Il secondo aneddoto è legato ad una ricorrenza: la scorsa settimana cadeva il quarantesimo anniversario della morte di Gianni Rodari, un gigante della letteratura per bambini. Mi è tornato in mente un passaggio del suo “Libro dei perché” a cui sono particolarmente affezionato. Il “perché” a cui cercare risposta è il seguente: “In cosa consiste la felicità?”. E questa è stata la risposta di Rodari: “Per essere sicuro di non sbagliare a rispondere, sono andato a cercare in un grosso vocabolario la parola “felicità” ed ho trovato che significa “essere pienamente contenti, per sempre e per un lungo tempo”. Ma come si fa ad essere “pienamente contenti”, con tutte le cose brutte che ci sono al mondo, e con tutti gli errori che facciamo anche noi, ogni giorno dell’anno? Ho chiuso il vocabolario e l’ho rimesso in libreria, con molto rispetto perché è un vecchio libro e costa caro, ma ben deciso a non dargli retta. La felicità dev’essere per forza qualche altra cosa, una cosa che non ci costringa ad essere sempre allegri e soddisfatti (e un po’ stupidi) come una gallina che si è riempita il gozzo. Forse la felicità sta nel fare le cose che possono arricchire la vita di tutti gli uomini; nell’essere in armonia con coloro che vogliono e fanno le cose giuste e necessarie. E allora la felicità non è semplice e facile come una canzonetta: è una lotta. Non la si impara dai libri, ma dalla vita, e non tutti vi riescono: quelli che non si stancano mai di cercare e di lottare e di fare, vi riescono, e credo che possano essere felici per tutta la vita”.

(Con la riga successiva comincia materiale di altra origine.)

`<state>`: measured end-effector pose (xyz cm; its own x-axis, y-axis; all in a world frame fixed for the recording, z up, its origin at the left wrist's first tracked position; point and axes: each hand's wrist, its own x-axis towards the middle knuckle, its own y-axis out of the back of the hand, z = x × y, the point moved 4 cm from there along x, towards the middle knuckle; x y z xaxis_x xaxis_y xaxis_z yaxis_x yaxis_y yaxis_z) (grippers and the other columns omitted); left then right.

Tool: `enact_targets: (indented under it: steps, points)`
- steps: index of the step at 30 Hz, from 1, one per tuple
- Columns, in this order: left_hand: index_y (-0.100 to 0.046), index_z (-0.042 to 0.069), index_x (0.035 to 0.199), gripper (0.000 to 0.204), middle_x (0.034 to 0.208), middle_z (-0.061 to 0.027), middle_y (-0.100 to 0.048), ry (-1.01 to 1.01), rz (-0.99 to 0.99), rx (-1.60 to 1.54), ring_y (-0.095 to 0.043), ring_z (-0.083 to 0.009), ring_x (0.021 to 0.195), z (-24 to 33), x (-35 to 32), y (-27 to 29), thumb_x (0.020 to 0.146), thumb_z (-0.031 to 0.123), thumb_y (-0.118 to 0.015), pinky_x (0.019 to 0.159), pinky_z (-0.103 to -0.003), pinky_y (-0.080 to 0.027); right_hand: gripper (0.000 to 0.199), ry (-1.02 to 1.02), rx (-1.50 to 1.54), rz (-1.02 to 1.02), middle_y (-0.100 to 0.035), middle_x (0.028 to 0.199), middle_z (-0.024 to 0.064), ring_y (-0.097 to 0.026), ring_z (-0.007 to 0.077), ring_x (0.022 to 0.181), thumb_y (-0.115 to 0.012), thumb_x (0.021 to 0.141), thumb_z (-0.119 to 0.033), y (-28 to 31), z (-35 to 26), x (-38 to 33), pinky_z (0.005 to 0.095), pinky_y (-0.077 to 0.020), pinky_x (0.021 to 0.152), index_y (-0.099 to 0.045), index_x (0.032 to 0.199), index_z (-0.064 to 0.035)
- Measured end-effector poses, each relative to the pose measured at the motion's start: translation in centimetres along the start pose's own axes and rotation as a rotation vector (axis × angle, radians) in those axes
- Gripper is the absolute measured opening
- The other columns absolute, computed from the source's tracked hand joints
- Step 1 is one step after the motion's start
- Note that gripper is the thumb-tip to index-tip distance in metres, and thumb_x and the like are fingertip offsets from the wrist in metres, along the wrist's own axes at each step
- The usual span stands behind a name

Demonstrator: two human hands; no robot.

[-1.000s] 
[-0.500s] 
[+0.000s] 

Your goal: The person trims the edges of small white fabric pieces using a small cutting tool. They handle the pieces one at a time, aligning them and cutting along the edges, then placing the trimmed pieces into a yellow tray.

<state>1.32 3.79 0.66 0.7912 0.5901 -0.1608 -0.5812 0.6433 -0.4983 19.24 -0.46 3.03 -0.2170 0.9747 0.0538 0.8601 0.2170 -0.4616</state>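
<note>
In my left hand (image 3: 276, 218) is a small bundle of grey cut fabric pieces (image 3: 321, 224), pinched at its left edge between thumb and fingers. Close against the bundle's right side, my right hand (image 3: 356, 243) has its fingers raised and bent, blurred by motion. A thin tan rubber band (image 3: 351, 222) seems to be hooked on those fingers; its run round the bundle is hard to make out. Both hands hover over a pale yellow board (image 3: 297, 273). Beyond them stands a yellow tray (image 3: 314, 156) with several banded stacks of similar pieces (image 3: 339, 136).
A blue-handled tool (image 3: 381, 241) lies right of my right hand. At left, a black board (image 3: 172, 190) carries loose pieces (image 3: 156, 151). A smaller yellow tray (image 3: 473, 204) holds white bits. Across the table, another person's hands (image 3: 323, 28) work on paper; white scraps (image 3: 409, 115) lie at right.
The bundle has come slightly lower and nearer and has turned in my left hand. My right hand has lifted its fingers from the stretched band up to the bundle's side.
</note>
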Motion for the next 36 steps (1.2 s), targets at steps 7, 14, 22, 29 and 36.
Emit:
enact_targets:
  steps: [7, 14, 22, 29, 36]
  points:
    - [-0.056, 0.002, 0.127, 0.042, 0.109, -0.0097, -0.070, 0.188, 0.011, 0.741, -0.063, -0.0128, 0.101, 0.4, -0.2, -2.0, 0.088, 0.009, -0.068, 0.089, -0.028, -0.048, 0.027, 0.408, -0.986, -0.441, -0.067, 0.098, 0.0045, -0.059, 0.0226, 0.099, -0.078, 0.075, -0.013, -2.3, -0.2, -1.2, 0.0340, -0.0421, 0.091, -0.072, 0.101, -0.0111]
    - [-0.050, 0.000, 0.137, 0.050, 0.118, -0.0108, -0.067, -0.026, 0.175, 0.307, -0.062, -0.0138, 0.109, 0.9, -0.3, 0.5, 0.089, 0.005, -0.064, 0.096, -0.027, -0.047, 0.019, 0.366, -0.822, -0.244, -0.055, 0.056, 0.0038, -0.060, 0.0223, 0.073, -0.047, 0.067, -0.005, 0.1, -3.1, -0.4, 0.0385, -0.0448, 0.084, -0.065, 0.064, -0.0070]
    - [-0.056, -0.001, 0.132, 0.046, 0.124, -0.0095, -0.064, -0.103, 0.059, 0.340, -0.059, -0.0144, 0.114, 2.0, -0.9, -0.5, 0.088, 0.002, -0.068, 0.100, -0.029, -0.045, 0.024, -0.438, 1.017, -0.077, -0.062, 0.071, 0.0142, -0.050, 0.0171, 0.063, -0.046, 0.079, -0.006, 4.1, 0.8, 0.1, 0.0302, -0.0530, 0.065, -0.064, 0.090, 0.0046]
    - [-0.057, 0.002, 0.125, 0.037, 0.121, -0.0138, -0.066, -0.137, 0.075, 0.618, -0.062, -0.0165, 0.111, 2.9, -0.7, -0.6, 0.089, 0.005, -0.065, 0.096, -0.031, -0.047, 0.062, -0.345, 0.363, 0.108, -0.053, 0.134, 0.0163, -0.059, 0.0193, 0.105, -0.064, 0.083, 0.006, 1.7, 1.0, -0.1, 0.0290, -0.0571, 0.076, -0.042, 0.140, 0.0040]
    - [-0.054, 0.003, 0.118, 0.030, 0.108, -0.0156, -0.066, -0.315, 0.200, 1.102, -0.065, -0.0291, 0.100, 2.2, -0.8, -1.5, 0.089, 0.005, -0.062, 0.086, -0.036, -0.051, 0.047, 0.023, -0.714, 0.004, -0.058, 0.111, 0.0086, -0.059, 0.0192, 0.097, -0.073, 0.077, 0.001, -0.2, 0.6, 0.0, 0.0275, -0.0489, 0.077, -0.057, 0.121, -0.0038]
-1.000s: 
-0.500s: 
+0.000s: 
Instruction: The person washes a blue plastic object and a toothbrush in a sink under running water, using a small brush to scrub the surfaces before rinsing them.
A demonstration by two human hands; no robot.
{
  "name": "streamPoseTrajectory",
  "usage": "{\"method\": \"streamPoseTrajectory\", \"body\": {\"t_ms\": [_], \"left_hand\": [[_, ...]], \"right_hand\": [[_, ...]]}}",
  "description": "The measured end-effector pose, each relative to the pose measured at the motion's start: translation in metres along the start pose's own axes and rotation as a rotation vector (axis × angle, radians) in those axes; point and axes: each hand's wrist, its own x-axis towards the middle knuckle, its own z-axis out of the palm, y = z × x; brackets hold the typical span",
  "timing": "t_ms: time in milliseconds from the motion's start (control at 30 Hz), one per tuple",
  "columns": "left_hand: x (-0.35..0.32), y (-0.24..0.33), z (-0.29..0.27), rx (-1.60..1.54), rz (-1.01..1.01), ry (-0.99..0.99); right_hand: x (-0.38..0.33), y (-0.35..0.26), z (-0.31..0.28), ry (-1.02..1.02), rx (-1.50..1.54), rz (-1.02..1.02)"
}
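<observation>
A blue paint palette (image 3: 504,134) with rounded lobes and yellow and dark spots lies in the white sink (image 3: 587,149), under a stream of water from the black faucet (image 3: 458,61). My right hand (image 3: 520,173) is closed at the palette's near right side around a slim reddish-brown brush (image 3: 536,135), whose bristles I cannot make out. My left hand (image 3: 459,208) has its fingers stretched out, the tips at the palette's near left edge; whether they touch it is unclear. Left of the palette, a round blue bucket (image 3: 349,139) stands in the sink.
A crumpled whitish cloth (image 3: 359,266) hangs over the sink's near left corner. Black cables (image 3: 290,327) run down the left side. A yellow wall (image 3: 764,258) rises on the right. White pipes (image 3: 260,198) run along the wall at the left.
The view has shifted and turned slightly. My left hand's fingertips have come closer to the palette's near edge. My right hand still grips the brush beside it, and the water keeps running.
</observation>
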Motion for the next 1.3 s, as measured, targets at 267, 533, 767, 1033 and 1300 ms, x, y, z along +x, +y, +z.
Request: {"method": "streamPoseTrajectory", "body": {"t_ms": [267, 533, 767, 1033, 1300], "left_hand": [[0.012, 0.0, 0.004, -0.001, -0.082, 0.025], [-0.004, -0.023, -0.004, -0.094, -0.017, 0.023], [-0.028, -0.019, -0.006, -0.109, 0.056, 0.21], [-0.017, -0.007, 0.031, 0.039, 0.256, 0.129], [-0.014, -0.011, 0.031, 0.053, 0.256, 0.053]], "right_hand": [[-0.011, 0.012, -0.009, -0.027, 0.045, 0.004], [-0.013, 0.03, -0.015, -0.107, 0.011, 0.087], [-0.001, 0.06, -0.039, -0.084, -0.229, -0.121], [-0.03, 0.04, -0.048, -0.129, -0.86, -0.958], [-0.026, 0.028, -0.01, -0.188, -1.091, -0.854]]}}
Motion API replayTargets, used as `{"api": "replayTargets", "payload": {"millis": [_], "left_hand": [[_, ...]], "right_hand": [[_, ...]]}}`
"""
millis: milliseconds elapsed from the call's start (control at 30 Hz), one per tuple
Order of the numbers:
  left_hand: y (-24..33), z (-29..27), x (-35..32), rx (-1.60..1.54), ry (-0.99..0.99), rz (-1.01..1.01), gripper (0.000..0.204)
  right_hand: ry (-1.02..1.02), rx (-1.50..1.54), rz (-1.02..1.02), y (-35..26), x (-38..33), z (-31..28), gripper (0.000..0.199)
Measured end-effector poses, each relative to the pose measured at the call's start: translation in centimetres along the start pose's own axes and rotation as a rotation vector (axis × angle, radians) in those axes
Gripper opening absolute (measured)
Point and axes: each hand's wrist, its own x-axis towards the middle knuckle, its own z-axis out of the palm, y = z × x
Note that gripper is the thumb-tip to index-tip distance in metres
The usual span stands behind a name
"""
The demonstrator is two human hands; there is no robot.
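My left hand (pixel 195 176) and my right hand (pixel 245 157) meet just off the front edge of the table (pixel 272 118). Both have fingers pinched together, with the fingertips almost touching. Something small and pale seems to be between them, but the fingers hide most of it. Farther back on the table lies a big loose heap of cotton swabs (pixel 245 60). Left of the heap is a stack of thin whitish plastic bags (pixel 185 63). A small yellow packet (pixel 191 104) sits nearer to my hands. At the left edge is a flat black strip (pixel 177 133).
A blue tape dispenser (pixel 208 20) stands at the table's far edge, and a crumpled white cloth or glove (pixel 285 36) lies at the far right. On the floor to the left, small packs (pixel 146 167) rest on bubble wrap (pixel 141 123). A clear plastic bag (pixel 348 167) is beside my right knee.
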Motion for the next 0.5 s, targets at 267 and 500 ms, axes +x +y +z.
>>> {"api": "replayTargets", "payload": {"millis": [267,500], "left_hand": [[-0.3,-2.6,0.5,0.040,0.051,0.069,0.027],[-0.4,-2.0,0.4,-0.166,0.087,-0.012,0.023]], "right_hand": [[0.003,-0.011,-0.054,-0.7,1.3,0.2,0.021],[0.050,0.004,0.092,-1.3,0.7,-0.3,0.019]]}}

Ecco allora, sulla scorta di questi due aneddoti, che quel “si vive una volta sola” assume tutt’altra connotazione, anche alla luce della fase storica che stiamo attraversando. Proviamo ad esprimerci in questi termini: è assolutamente sensato assecondare il “principio di piacere”, come si esprimerebbero gli psicanalisti, o avere una elasticità cognitiva capace di garantire un adattamento alle circostanze, come direbbero psicoterapeuti cognitivisti, (ossia concederci quel dolcetto a fine cena…) ma non è quella la partita decisiva per la felicità.
È, cioè, opportuno che non siamo troppo intransigenti con noi stessi e con gli altri, e che, quindi, ci concediamo quelle piccole libertà che il senso comune associa all’espressione “Si vive una volta sola”. È però altrettanto opportuno tenere sempre presente l’ammonimento tanto di Falcone quanto di Rodari (come di tantissimi altri maestri della nostra tradizione): alla vita siamo chiamati a dare un senso, qualsiasi esso sia (o quasi). E nell’avvicinamento a quel senso (anche a costo di un pericolo, addirittura estremo) si nasconde la felicità, che non è né uno stato emotivo da preservare, né una condizione da possedere, né – tantomeno – uno “stato di natura” scontato per l’uomo; bensì è una lotta (con le parole di Rodari) e una conquista da rinnovare.
Anche noi psicologi e psicoterapeuti, spesso abbagliati dalla verità assoluta delle nostre tradizioni scientifiche, ce ne dimentichiamo, per i nostri pazienti e per noi stessi. Queste condizioni di emergenza sono l’occasione per farcene, ancora una volta, carico, per quanto ci è possibile.